StringGet can then read the in-memory cache before attempting to retrieve from Redis:

    public RedisValue StringGet(RedisKey key, CommandFlags flags = CommandFlags.None)
    {
        var cachedItem = _memCache.Get<redisvalue>(key);
        if (cachedItem.HasValue)
        {
            return cachedItem;
        }
        else
        {
            var redisResult = _redisDb.StringGet(key, flags);
            //Cache this key for next time
            _memCache.Add(key, redisResult);
            return redisResult;
        }
    }
</redisvalue>

Redis has a lot of supported string operations. In each case, our implementation must decide whether to update the in-memory value, or invalidate it entirely. In general, invalidation is better. This is because otherwise we risk introducing the complexity of many of Redis' operations needlessly.

StringAppend - this is a very simple operation and the in-memory string is appended to if present, and not invalidated.
StringBitCount, StringBitOperation, StringBitPosition - the operation is done in redis and no in-memory involvement is required.
StringIncrement, StringDecrement, StringSetBit, StringSetRange - the in-memory string is invalidated before forwarding the operation to redis.
StringLength - returns the length of the string if it's in-memory. Otherwise, gets it from redis.

Set

Sets are only a little more complicated. SetAdd follows the following pattern:

Check the MemoryCache for a HashSet<RedisValue> with the given key
- If it doesn't exist, create it.
Add each redis value to the set.

Adding and removing values from the sets is fairly trivial. SetMove is a SetRemove followed by a SetAdd, so that's simple too.

Many of the other set requests can be intercepted for caching. For example:

SetMembers returns all the members of a set, so its results can be stored in memory.
SetContains, SetLength can check the in-memory set before checking redis.
SetPop pops an item from the Redis set, then removes that item from the in-memory set if present.
SetRandomMember retrieves a random member from Redis, then caches it in-memory before returning.
SetCombine, SetCombineAndStore - no in-memory involvement needed.
SetMove - removes an item from in-memory set, adds to another in-memory set and forwards to redis.

Hash

Hash is relatively simple and the in-memory representation is a simple Dictionary<string,RedisValue>. In fact, the implementation is remarkably similar to the String type.

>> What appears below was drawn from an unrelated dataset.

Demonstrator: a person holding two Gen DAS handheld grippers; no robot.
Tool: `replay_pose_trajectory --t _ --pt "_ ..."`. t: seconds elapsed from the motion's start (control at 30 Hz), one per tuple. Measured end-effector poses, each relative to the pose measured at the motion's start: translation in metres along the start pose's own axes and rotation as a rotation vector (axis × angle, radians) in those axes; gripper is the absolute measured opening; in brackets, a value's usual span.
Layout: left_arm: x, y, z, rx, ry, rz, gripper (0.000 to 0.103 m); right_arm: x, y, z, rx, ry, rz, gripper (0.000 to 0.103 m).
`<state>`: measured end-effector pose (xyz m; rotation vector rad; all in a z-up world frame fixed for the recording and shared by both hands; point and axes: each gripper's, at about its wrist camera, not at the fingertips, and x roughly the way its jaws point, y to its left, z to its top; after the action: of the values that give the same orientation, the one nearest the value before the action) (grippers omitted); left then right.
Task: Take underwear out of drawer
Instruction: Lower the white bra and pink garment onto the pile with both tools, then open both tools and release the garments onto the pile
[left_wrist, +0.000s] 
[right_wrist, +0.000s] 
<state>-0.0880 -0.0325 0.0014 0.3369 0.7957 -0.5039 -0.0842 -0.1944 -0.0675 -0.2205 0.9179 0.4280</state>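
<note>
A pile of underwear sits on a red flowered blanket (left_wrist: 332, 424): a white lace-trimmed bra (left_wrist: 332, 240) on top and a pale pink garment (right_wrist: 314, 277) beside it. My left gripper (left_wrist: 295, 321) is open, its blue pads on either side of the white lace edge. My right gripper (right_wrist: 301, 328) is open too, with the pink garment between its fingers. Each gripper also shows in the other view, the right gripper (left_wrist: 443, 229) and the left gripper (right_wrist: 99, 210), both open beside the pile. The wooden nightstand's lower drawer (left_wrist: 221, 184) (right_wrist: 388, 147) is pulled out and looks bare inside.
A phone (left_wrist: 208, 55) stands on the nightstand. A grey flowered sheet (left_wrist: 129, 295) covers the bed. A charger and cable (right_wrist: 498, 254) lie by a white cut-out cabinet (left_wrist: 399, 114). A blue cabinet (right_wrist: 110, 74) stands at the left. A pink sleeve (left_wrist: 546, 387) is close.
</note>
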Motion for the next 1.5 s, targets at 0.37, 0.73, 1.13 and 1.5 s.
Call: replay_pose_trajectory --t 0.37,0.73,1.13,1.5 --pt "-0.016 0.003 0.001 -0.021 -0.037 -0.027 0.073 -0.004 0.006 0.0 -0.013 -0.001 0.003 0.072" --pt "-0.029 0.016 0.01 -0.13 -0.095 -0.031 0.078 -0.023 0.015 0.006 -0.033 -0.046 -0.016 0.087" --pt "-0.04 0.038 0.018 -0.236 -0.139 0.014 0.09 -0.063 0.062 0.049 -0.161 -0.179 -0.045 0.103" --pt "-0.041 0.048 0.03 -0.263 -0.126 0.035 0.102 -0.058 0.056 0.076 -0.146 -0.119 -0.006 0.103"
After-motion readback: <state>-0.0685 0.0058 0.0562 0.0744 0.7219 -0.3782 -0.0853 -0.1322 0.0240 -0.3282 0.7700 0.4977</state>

The basic operation is as follows:

If the hash is not available in-memory, create an empty Dictionary<string,RedisValue> and store it.
Perform the operation on the in-memory dictionary if possible.
Forward the request to Redis if required
- Cache the result.

The Hash operations are roughly implemented as follows:

HashSet - Stores values in the dictionary stored at key, then forwards to Redis.
HashValues, HashKeys, HashLength - no in-memory implementation.
HashDecrement, HashIncrement, HashDelete - removes the value from the dictionary and forwards to Redis.
HashExists - returns true if the value is in-memory. Otherwise, forwards to Redis.
HashGet - Attempts to get from in-memory. Otherwise, forwards to redis and caches results.
HashScan - Retrieves results from Redis and adds to in-memory cache

Sorted Set

Sorted Sets are by far the most complicated data type to attempt to cache in-memory. The technique involves using a "Disjointed Sorted Set" as the in-memory caching data structure. This means that every time the local cache 'sees' a small section of the redis sorted set, that small section is added to the 'disjointed' sorted set. If, later on a subsection of the sorted set is requested, the disjointed sorted set is checked first. If it contains that section in full, it can be returned in the knowledge that there are no missing entries.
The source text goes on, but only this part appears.